Last but not least, registration is still by delivering the memorandum and articles to the registrar together with an application for registration and a statement of compliance. An online registration procedure is fully operational (Uganda Registration Services Bureau), but in a country where access/ knowledge of computer use is overtly limited, it is a step in the right direction but maybe a step too soon. Despite that, online registration will lead to more companies being incorporated, faster and less costly.

The main challenge for the law reformers was to strike the right balance between managerial freedom and investor protection (while offering easy access to the corporate form). So a key question here is: how well has the Ugandan government done in setting this balance? The Law Reform Commission has done a remarkable job in striking this balance but the main issue remains legal enforcement, awareness and continuous legal development, which cannot be guaranteed. In light of the reforms made under the Companies Act 2012, it is clear that the legislation is not a panacea. Even if it was, it often takes up substantial resources and management time to understand the legislation and many directors, owner/managers are too busy trying to survive, let alone make a profit to care about new laws.

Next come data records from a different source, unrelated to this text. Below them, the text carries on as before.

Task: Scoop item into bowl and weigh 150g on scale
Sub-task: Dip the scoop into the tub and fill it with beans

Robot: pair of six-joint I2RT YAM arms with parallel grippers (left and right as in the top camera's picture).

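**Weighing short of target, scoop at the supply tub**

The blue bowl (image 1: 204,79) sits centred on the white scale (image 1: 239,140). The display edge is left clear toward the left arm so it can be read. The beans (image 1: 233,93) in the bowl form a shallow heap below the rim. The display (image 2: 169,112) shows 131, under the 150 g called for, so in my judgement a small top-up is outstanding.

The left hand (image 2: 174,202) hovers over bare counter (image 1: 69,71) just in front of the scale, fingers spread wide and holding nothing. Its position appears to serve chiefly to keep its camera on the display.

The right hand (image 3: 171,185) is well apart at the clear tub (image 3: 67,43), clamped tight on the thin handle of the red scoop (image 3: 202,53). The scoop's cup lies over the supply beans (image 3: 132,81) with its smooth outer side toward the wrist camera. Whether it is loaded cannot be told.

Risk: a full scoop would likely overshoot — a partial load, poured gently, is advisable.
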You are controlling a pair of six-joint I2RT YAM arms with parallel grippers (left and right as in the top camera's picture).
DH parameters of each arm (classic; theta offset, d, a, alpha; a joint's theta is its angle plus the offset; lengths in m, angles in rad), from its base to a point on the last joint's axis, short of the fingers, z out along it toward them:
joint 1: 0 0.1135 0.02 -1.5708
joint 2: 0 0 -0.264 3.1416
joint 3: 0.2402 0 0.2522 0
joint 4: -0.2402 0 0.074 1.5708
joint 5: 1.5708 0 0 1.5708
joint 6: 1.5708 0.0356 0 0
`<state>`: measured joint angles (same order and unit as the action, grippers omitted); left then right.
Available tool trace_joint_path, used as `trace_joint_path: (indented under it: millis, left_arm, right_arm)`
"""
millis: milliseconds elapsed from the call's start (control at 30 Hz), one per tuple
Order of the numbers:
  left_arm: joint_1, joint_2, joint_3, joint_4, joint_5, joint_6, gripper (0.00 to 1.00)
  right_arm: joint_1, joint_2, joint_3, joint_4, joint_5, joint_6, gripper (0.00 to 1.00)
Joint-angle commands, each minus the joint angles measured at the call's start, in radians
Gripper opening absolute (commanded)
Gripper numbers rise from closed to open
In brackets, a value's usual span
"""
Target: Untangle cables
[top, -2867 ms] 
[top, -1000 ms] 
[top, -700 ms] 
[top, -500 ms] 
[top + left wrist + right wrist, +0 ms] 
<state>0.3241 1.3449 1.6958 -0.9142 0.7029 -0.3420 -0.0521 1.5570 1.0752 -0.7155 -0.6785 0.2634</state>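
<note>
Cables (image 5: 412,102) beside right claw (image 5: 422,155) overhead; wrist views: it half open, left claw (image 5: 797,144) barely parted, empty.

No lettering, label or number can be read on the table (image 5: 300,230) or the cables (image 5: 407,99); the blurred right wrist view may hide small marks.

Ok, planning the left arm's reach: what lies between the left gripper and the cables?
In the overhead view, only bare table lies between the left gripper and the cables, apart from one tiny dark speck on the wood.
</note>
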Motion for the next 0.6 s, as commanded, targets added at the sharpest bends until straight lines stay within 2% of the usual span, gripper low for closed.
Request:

In September 2013, I gave a lecture at the Uganda Law Reform Commission on the Companies Act 2012.  After a protracted debate on the merits of constant rather than periodical law reform, unlike many of scholars and lawyers present, I left unconvinced on whether Uganda had turned a corner on its colonial legacy and embarked on a new company law journey. True independence comes from being independent not only in social/legal frameworks and structures but in ideas. Most of the rules enshrined under the new legislation such as shareholder litigation and pre-incorporation contracts were designed to reflect the commercial landscape in Uganda. That is a sign of independence yet dependency is clear throughout the legislation such as in relation to one man companies, a progressive idea unlikely to be accepted in Uganda.

Since we are not fully independent, is there harm in remaining dependent on other jurisdictions with superior expertise and ideas? Clearly, none rather it provides an opportunity to access progressive ideas. My forthcoming book: ‘Principles of Company Law Uganda’ co-authored with Alexander Kibandama and edited by Professor David Bakibinga provides an edifying account of company law in Uganda. At long last, the Republic of Uganda has started to live up to its democratic values, by implementing unique ideas that represent the needs of the country and her peoples.

The writer is PhD Candidate Lecturer at University College Kensington Visiting Lecturer at Bradford University Senior Legal Advisor and Member of NHS Butabika Link Lecturer in Corporate and commercial law Membership Secretary, Association of Law Teachers Coordinator, Legal Education Research Network (LERN)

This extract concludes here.